Los restos localizados en la cola del embalse el pasado 4 de agosto han sido identificados como corresponden a un homicidio, según ha adelantado este miércoles Diario de Noticias.
Los restos humanos, diseminados en la orilla del embalse de Yesa en Sigüés (Zaragoza), fueron localizados por una familia que paseaba cerca de la muga con Navarra. El hallazgo tuvo lugar alrededor de las 19:00 horas en una playa cercana al pueblo abandonado de Escó.

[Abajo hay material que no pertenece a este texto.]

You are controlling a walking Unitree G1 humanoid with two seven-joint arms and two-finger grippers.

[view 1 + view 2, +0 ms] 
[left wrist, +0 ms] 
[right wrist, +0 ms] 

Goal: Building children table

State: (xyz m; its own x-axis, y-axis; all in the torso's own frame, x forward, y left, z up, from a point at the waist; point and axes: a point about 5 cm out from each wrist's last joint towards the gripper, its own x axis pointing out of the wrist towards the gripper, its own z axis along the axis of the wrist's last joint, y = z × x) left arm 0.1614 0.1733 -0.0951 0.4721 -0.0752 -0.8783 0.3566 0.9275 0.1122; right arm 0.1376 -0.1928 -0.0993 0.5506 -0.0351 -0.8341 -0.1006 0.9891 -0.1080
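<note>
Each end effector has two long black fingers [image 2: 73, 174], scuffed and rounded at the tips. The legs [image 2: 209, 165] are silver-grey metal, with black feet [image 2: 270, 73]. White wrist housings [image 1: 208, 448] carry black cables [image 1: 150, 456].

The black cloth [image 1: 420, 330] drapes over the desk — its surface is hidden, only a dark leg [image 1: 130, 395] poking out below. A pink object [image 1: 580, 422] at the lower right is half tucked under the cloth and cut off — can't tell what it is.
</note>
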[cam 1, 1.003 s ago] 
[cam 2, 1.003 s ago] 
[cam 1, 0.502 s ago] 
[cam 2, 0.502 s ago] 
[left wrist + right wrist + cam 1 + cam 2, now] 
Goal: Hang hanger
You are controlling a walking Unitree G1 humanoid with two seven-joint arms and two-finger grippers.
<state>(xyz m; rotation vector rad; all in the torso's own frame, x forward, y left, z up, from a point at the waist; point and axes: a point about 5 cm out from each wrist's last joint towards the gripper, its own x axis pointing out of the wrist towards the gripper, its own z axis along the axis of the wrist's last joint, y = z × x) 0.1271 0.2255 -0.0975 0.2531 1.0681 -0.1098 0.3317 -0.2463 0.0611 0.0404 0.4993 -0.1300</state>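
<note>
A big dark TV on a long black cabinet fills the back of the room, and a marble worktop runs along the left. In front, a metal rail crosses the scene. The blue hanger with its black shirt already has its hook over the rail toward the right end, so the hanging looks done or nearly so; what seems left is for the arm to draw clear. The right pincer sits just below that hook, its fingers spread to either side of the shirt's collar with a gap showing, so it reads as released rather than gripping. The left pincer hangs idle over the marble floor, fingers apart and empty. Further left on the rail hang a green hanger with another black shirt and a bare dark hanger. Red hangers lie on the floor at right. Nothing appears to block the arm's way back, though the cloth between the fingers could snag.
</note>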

Como ya adelantó Pamplona Actual en su día, entre los restos emergidos a la superficie había una cabeza y extremidades. Su aparición coincidió con el descenso del nivel del agua del embalse, que liberó lo que había permanecido sumergido.
Investigación acelerada
El juez de guardia del Tribunal de Instancia de Ejea de los Caballeros autorizó el levantamiento de los restos y su traslado al Instituto de Medicina Legal de Aragón. La Guardia Civil de Zaragoza asumió la investigación y abrió diligencias judiciales para esclarecer lo ocurrido.
Los hechos habrían ocurrido en un breve periodo anterior al descubrimiento. Ahora, la identificación de la víctima como vecino de Pamplona abre nuevas líneas de investigación para intentar resolver el caso.